Some lines hold the string "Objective". Copy all of them from the material that follows.

> [Information supplied]

------------------------------------------------------------------------

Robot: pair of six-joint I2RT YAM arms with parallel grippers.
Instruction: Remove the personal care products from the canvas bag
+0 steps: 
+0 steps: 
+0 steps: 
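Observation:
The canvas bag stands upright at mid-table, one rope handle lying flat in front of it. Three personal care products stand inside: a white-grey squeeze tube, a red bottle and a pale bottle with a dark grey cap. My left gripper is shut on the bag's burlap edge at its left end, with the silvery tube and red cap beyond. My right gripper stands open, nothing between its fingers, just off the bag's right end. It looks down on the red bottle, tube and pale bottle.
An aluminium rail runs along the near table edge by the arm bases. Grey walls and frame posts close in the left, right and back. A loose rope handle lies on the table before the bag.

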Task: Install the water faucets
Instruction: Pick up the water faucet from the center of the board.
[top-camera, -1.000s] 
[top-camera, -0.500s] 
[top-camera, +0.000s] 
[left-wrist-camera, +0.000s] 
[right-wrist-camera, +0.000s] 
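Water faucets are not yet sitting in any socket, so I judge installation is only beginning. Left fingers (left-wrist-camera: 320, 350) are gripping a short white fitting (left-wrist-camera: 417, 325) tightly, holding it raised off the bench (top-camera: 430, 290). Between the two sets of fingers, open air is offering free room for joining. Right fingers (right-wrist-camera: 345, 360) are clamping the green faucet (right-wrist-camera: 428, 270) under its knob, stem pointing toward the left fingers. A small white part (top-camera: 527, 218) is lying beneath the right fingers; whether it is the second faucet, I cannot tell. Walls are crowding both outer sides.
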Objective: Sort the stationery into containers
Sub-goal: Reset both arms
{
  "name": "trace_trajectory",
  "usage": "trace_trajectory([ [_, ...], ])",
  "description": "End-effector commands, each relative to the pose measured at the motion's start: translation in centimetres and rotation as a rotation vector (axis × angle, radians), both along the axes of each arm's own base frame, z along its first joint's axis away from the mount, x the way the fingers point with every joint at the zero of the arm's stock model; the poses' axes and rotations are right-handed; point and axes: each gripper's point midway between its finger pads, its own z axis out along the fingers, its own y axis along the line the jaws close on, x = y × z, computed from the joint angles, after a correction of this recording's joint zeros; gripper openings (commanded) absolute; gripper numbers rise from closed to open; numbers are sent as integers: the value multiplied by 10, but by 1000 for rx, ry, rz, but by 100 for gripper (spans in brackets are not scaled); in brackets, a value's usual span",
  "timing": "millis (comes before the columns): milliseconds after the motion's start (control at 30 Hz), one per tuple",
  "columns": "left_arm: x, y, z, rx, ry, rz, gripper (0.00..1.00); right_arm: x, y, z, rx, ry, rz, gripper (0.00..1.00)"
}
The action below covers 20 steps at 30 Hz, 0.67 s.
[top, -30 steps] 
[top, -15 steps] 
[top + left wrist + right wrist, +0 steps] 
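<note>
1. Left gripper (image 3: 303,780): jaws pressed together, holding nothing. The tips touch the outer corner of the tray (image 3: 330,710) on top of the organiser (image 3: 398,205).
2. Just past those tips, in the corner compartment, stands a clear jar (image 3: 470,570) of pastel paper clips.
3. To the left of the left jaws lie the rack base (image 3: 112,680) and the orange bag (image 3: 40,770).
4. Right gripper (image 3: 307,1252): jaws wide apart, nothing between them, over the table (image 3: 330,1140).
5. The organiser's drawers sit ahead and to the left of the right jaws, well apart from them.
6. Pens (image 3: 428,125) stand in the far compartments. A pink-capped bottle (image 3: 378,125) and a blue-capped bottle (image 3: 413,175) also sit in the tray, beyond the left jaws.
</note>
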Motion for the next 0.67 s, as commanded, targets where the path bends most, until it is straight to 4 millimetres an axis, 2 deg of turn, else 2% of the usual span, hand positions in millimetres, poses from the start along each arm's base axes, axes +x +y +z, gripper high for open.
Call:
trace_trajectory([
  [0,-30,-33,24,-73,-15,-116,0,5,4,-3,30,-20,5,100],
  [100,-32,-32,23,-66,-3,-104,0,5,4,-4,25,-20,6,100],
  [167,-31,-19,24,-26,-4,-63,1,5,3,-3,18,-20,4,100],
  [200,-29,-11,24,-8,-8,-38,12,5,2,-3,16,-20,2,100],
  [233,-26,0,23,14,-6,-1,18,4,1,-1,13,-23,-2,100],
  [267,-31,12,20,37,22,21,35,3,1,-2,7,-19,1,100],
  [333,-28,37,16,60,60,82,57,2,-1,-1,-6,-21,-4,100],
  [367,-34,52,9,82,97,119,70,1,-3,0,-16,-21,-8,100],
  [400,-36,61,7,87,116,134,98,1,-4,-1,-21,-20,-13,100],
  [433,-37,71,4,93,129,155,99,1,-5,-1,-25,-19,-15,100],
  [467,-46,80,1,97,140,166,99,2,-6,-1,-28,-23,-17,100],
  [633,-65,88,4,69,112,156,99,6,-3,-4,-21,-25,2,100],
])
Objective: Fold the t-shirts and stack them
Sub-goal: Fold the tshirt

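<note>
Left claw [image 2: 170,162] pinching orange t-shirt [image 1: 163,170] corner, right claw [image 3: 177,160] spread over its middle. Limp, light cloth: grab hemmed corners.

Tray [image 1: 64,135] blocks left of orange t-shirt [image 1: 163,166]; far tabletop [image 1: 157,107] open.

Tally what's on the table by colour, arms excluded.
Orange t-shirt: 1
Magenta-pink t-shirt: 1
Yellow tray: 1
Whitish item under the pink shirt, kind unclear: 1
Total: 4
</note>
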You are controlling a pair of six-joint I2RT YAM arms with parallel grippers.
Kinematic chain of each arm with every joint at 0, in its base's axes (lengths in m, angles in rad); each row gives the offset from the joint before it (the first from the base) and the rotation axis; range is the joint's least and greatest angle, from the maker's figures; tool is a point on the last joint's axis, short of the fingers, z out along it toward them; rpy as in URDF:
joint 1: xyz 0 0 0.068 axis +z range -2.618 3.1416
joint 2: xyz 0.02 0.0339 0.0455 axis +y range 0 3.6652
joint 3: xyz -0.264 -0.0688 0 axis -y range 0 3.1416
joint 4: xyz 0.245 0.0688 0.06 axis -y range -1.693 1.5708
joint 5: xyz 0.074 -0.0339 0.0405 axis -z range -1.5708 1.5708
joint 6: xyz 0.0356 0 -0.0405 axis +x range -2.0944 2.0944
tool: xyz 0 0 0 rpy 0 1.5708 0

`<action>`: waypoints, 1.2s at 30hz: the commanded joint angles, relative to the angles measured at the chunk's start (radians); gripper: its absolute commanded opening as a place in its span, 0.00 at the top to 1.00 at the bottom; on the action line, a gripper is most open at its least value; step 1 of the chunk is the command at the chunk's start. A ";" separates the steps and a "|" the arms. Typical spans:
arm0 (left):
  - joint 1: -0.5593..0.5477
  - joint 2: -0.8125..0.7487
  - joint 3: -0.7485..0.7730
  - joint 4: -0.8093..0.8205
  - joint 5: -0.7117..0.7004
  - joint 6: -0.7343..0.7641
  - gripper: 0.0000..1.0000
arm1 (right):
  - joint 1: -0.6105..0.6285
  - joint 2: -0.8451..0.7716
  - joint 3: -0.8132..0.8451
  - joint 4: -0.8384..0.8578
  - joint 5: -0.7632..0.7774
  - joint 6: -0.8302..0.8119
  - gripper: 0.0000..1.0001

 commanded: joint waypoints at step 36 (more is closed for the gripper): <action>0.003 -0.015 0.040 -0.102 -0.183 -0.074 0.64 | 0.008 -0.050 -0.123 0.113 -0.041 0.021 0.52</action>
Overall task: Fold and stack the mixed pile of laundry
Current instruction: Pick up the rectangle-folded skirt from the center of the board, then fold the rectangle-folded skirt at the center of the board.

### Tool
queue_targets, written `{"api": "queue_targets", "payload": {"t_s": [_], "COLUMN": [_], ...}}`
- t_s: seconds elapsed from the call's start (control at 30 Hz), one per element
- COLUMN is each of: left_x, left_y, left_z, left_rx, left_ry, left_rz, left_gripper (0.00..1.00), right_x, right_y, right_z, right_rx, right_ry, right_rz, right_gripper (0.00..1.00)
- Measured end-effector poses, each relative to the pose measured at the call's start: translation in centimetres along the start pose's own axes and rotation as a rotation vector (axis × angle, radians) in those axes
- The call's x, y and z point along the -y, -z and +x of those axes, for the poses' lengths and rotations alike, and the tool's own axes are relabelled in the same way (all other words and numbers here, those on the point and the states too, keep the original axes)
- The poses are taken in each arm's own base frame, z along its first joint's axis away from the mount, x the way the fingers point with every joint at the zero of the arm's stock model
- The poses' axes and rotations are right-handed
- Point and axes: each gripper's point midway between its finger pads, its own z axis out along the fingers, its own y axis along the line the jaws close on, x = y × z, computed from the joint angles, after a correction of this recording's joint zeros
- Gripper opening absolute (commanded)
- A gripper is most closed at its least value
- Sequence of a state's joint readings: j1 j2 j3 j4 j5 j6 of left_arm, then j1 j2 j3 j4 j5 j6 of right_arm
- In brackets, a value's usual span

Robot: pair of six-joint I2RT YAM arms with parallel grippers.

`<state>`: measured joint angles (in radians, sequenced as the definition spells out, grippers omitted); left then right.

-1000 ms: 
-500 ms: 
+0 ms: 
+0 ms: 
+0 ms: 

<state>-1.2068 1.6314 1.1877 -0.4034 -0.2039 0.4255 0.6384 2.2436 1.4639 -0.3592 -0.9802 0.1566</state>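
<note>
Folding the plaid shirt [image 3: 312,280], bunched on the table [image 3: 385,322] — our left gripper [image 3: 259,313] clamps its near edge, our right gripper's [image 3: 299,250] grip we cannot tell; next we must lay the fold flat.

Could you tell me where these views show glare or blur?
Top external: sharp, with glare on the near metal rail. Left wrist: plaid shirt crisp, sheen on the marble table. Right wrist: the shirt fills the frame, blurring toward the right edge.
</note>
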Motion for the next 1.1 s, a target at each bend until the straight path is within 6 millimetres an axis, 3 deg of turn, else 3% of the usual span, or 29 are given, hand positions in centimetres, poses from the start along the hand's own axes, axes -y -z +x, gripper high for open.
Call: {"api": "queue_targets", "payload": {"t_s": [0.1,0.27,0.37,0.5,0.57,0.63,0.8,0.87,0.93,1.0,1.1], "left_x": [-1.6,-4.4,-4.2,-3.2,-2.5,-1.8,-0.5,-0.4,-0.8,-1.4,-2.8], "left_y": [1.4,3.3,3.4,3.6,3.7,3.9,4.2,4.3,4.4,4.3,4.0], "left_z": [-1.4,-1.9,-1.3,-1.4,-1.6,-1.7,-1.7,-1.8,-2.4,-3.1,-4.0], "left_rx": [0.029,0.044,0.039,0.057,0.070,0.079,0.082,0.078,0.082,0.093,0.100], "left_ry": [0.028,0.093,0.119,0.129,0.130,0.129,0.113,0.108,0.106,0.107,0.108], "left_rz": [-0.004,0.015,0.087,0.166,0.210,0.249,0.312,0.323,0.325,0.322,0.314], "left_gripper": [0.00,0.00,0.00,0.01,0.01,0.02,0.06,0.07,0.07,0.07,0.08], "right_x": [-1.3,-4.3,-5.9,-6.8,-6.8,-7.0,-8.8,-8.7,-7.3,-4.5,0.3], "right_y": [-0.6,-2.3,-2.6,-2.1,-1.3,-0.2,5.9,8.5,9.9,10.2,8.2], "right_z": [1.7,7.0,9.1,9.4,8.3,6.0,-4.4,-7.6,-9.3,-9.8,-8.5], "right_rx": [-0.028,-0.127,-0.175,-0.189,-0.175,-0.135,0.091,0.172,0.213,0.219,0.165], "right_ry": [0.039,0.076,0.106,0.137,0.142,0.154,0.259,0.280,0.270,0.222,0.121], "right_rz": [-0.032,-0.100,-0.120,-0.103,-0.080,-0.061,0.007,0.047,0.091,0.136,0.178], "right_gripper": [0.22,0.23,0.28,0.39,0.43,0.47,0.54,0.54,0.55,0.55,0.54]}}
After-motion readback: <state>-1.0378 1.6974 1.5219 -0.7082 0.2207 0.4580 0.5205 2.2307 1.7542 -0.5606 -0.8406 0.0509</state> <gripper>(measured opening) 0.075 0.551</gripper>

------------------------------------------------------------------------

> [Output of the task]
Objective: Sort the stationery into containers
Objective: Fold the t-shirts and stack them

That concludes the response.